## PROBLEM:
Only the lines that hold the word "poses" are wanted from this listing.
══════════
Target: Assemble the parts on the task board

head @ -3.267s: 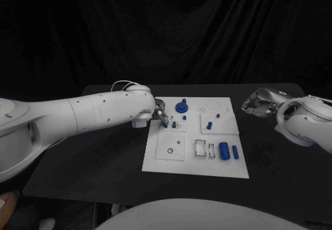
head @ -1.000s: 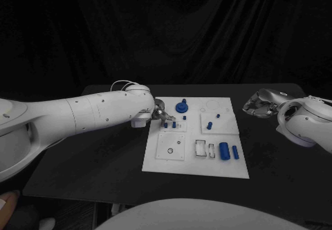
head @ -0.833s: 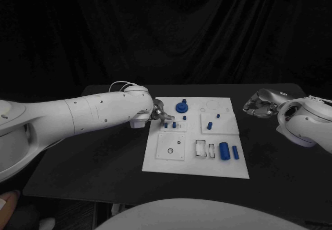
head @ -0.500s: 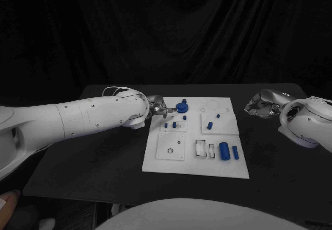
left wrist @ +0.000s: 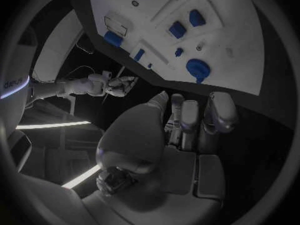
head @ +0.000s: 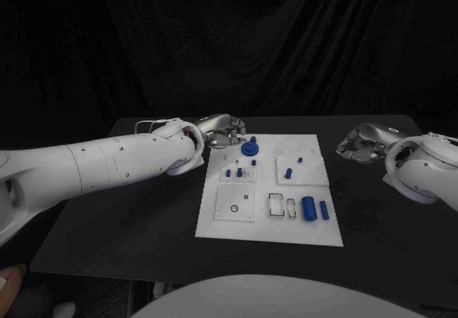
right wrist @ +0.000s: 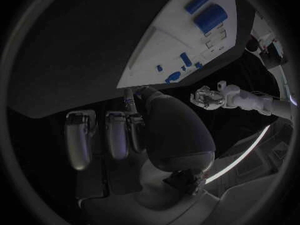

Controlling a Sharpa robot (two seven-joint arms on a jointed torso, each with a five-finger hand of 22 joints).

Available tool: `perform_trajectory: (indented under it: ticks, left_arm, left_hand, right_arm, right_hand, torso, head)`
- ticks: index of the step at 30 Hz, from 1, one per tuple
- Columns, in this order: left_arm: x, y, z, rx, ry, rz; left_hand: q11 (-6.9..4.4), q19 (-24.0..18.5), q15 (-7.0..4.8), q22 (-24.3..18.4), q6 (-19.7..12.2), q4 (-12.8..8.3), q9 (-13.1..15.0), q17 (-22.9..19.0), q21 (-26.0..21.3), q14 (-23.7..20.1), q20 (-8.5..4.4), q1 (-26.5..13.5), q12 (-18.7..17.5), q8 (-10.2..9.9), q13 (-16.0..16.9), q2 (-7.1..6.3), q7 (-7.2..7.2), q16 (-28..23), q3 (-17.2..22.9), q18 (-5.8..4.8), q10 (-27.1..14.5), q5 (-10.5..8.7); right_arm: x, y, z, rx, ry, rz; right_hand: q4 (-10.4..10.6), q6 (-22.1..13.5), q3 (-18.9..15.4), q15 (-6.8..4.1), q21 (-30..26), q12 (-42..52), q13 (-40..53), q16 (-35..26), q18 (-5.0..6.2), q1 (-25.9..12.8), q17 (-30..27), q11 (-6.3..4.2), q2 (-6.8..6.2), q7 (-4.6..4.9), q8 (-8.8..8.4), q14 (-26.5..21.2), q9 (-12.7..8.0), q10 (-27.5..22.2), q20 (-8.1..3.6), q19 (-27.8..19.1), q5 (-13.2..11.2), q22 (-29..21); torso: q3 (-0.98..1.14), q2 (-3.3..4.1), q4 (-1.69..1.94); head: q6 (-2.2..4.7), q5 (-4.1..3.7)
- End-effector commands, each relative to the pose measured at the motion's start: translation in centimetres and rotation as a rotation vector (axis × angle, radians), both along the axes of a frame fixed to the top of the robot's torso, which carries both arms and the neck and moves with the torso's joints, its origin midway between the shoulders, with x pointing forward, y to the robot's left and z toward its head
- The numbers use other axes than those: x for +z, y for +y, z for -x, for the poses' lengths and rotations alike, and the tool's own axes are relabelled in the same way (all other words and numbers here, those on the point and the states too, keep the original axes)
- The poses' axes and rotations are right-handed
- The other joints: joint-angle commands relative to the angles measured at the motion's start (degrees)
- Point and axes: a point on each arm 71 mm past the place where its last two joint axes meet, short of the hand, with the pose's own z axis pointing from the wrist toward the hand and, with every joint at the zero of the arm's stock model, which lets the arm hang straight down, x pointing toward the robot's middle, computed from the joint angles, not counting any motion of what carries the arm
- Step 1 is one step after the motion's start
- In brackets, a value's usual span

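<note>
The task board (head: pixel 270 195) is lying flat in the middle of the black worktop (head: pixel 143 212), carrying several blue parts. At its far left corner a round knob-like blue part (head: pixel 250 147) is standing upright. Nearer the middle, two small blue pegs (head: pixel 233 173) are standing in a raised square block, and another short peg (head: pixel 288 173) is standing in the neighbouring block to the right. Toward the near right, a thick blue cylinder (head: pixel 308 207) is lying on its side, with a thinner blue rod (head: pixel 324 211) lying just beside it.

The left hand (head: pixel 224 130) is hovering above the worktop just off the board's far left corner, near the knob but apart from it; its fingers (left wrist: pixel 187 117) are curling inward with nothing between them. The right hand (head: pixel 360 142) is hanging off the board's right edge, well apart from every part, its fingers (right wrist: pixel 115 135) likewise folding in and holding nothing. Nothing is lying between either hand and the board.
</note>
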Motion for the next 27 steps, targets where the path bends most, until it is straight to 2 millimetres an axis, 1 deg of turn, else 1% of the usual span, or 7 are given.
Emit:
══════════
## PROBLEM SOLUTION:
- The numbers use other axes than those: x for +z, y for +y, z for -x, for the poses' lengths and rotations alike, and the tool's own axes are relabelled in the same way (all other words and numbers here, those on the point and the states too, keep the original axes)
- The poses' axes and rotations are right-handed

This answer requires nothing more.